**TASK STATEMENT:** Find every line in the records below that holds the word "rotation" and copy it.

**RECORDED DATA:**
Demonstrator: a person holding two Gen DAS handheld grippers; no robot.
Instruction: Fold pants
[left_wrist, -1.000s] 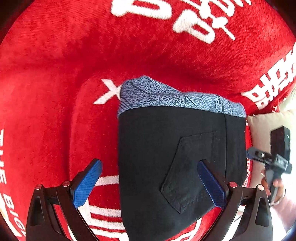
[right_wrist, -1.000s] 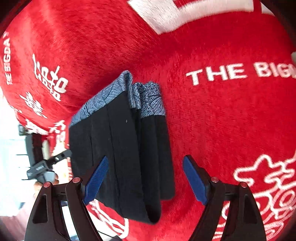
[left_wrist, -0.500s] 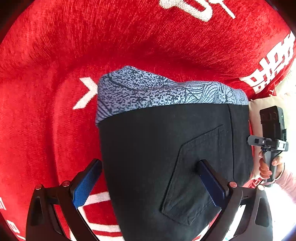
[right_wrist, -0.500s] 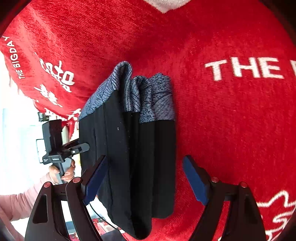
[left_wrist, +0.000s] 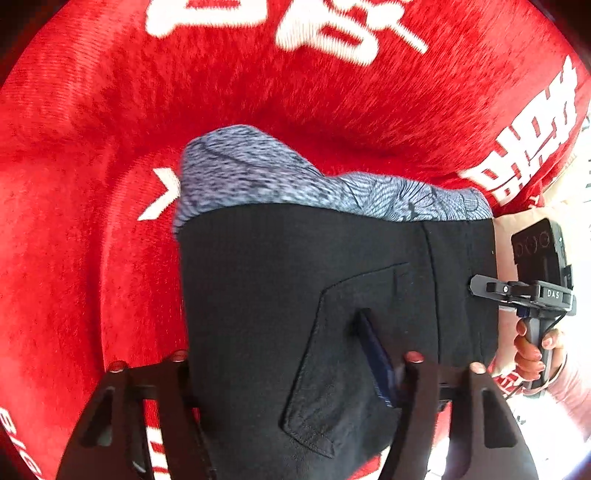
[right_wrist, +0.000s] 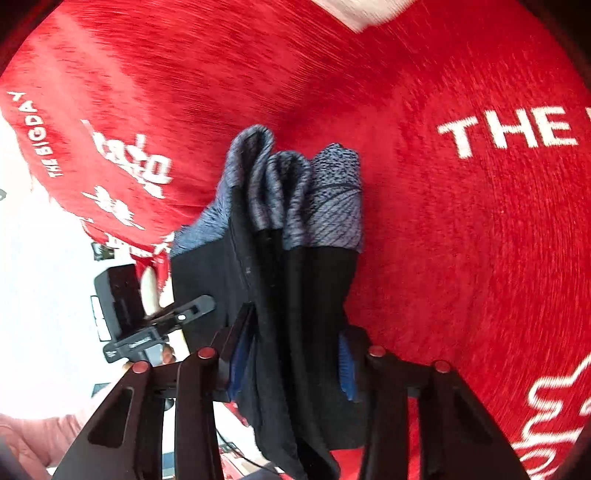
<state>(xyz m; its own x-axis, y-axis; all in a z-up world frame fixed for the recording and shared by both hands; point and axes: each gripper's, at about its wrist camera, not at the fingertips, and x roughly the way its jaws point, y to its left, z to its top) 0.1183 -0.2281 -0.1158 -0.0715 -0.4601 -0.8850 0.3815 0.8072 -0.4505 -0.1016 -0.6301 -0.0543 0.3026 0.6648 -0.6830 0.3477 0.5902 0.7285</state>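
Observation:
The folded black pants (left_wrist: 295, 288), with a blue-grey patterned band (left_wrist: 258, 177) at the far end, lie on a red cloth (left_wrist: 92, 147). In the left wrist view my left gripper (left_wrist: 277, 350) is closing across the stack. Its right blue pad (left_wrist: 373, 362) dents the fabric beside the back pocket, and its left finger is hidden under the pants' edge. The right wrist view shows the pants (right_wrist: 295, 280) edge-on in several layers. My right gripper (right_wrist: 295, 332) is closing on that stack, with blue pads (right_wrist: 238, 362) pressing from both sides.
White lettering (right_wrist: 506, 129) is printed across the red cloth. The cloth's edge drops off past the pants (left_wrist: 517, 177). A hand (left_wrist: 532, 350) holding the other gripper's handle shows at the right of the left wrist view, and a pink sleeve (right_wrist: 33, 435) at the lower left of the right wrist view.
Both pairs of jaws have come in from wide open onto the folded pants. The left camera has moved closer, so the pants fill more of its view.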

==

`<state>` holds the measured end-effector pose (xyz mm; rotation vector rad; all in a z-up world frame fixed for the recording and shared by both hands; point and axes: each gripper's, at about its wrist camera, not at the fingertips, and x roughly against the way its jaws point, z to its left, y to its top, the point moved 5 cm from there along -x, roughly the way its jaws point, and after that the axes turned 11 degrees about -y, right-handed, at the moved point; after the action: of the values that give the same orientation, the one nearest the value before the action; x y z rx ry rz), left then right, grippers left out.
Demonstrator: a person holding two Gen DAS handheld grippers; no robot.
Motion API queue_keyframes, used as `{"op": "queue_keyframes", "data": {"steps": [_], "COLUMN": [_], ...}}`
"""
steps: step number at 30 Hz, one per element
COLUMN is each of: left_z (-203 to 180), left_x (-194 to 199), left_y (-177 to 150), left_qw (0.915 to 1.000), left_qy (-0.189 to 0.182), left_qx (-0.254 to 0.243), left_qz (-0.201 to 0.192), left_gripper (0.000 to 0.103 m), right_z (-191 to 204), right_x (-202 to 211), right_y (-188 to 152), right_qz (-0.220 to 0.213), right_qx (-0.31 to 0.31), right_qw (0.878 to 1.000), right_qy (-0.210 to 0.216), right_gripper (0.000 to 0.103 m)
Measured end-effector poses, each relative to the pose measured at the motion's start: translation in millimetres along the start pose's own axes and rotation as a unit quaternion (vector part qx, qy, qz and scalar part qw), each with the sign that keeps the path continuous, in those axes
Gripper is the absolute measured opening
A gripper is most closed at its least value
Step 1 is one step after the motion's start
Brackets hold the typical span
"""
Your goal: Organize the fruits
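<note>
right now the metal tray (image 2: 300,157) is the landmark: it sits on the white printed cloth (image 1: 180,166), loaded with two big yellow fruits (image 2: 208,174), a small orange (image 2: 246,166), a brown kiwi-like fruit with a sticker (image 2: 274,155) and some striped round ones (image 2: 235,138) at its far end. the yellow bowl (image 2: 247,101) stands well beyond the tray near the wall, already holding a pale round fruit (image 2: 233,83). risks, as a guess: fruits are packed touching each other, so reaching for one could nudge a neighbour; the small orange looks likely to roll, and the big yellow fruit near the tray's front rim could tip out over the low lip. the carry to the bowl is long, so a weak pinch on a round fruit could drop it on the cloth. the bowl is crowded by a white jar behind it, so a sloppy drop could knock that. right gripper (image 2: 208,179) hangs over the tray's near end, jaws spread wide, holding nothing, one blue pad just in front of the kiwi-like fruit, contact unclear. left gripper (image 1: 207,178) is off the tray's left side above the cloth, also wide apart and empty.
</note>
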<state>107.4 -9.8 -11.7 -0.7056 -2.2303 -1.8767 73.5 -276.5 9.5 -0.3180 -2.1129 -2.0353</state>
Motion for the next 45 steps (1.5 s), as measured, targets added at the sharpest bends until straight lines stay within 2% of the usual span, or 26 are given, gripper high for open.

**ANSWER:**
`<state>` holds the measured end-effector pose (xyz mm; rotation vector rad; all in a z-up world frame fixed for the recording and shared by both hands; point and axes: each gripper's, at about its wrist camera, not at the fingertips, and x roughly against the way its jaws point, z to its left, y to its top, the point moved 5 cm from there along -x, roughly the way its jaws point, and after that the axes turned 11 degrees about -y, right-handed, at the moved point; after the action: of the values that give the same orientation, the one nearest the value before the action; x y z rx ry rz), left then right, grippers left out.
Measured end-effector poses, each relative to the pose measured at the motion's start: translation in millimetres along the start pose's own axes and rotation as a unit quaternion (vector part qx, qy, qz and scalar part qw), each with the sign that keeps the path continuous, in those axes

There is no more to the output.